Esse era o dia de Da. Lícia morrer?  Há tantos dias na semana para morrer, e ela acha de morrer logo hoje? Com tanto sol, tantas expectativas festivas para o aniversário do Thiago, por que morrer justamente agora?
Pode parecer despautério, mas pessoas deviam ser proibidas de morrer aos domingos.  Domingo é dia de ir à missa, frequentar cultos, comer macarronada com frango caipira!... Imagine morrer num dia desses!
Mas não. Lá estava ela, Da. Lícia, a que morreu num domingo, certamente com o gostinho de um caipira na boca. Hirta e fria, inundada por rosas brancas e amarelas, cobertas por transparente envoltório rendado em volta da urna; ladeiam-na homenagens traduzidas em generosas ramagens de ciprestes convertidas em coroas, com os dizeres: “Eternas Saudades dos Vizinhos”, “Lembranças da Família Tal” ,etc. Filhos choram, rentes; próximos,  parentes se comovem e conversam: os demais, à distância, gesticulam e sorriem, como nos desinteressados e incrédulos velórios atuais. Sentado, observo a todos e a tudo, até mesmo o convidativo sol da tarde, que o domingo irradia com fartura. Surpreendo-me, pesaroso, a pensar no que estou perdendo no Thiago.
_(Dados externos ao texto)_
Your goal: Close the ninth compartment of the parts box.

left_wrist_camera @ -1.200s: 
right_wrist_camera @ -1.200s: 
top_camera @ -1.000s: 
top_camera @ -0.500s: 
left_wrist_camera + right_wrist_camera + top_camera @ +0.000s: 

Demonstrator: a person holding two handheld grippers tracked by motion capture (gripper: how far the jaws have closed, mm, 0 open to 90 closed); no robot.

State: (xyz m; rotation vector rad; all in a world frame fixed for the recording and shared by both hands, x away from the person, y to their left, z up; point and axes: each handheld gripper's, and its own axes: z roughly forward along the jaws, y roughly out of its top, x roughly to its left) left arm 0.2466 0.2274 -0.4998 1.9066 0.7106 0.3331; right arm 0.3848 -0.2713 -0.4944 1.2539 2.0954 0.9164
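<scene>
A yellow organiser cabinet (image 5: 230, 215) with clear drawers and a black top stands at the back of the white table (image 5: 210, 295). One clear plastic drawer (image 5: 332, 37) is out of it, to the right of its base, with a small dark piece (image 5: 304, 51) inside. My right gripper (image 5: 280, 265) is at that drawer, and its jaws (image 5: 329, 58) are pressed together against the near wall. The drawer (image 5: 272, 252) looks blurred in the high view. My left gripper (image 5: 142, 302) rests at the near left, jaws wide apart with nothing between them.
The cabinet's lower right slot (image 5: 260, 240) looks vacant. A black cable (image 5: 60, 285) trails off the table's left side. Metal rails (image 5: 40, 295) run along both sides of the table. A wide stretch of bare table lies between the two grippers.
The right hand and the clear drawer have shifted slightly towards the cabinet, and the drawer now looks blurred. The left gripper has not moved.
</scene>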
As salas de velório contíguas estão às moscas; somente Da. Lícia houvera morrer no “imorrível” domingo, para aborrecimento também dos coveiros.
Por que não na segunda-feira? Dia de todas as lástimas e de todas as descrenças?  A 2ª., sim, seria o dia ideal para que o Senhor, com toda a sua benevolência e sabedoria ,encaminhasse as benditas almas ao céu.
Aos domingos, já dizia Chico Anísio, caberia somente as mortes e os enterros de anões.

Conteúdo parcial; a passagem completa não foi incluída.